3 Shortcuts to Shrink Your Debt That You Should Handle With Care
One of the situations when a person can face the most pressure is when he or she is in serious debt. The first thing that comes to mind when in this scenario is, of course, to think about a way to reduce the amount of interest you are subject to or the amount of overall money you owe. There are a few ways to accomplish this of course, but you have to know that, despite them being tempting, they all come at a risk. You can achieve great results with them, but if you fail to pay attention to the details, you can end up losing even more money.
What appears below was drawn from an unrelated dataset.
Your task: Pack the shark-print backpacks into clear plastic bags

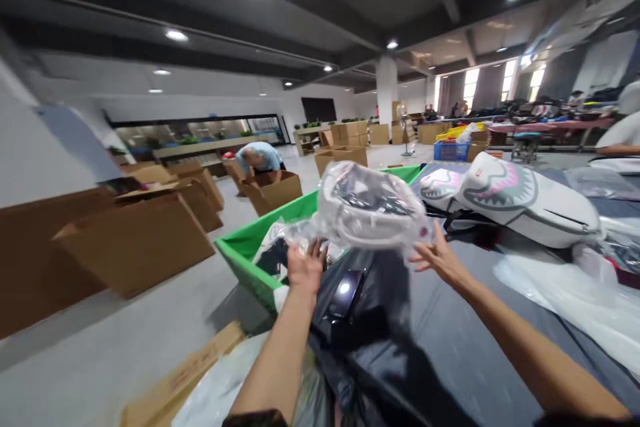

Let’s take a look at each of them:
1. Transfer balance between cards:
Balance transfer credit cards are financial instruments that are used frequently by customers to move usually unsecured, high-interest debt from one card to another that offers zero percent interest rate for a period anything between 6 to 18 months. During the time the debt goes to that card, it incurs in no interest rate.
Naturally, this can help you get rid of your debt a lot faster if you’re consistent with your payments. However, most cards tend to charge a balance transfer fee, which you will have to pay of course.
Now, the risk of balance transfer cards is that while the promotional period lasts, you risk forgetting about your debt instead of keeping on paying it. So by the time the promotional period expires , not only your debt is intact, but you will have also paid additional card fees and perhaps would need an additional personal loan to repay everything.
2. Consolidating Your Debt:
– Consolidating your personal loan: A short while ago, when acquiring credit was easier, one of the most common ways to consolidate your debt was simply taking a home equity loan and then using it to repay a credit card debt of higher interest. The risk with this method is that you turn an unsecured debt into a secured one. So if you end up missing on your payment, you will put your home at risk.
– Consolidating your payments: There are several financial companies that offer debt relief by negotiating with your creditors in order to get you better terms for your debt. This turns your debt (like a personal loan for example) into one consolidated payment.
The problem with the companies that provide this service is that they have long lists of complaints at the Better Business Bureau, so that means that they not always act on good faith.
So, whenever you deal with these debt-relief companies, always take care of fees that are higher than advertised, make sure to read every paper you will sign and also verify that they provide you with all the promised services and never charging before getting any results.
3. Debt settlement:
Many companies that debt consolidation services also tend to provide debt settlement. This means that in addition to trying to lower the interest rates on your personal loan, they also try to reduce the amount of your debt.
Like mentioned above, while you will definitely be tempted to reduce your debt balance, you should be very careful about which company you choose to work with you. In the case of debt settlement, make sure to double-check their reputation before accepting their deal, since they will be an intermediary between your creditors and you, so every mistake they make will come back to you in the end.
What you can do to avoid these companies while at the same time being able to negotiate is to negotiate yourself or use a third party.
In any case, you should always try to minimize your risks. So make sure never to miss the fine print on every deal you make, otherwise you risk damaging your reputation, your credit and even more.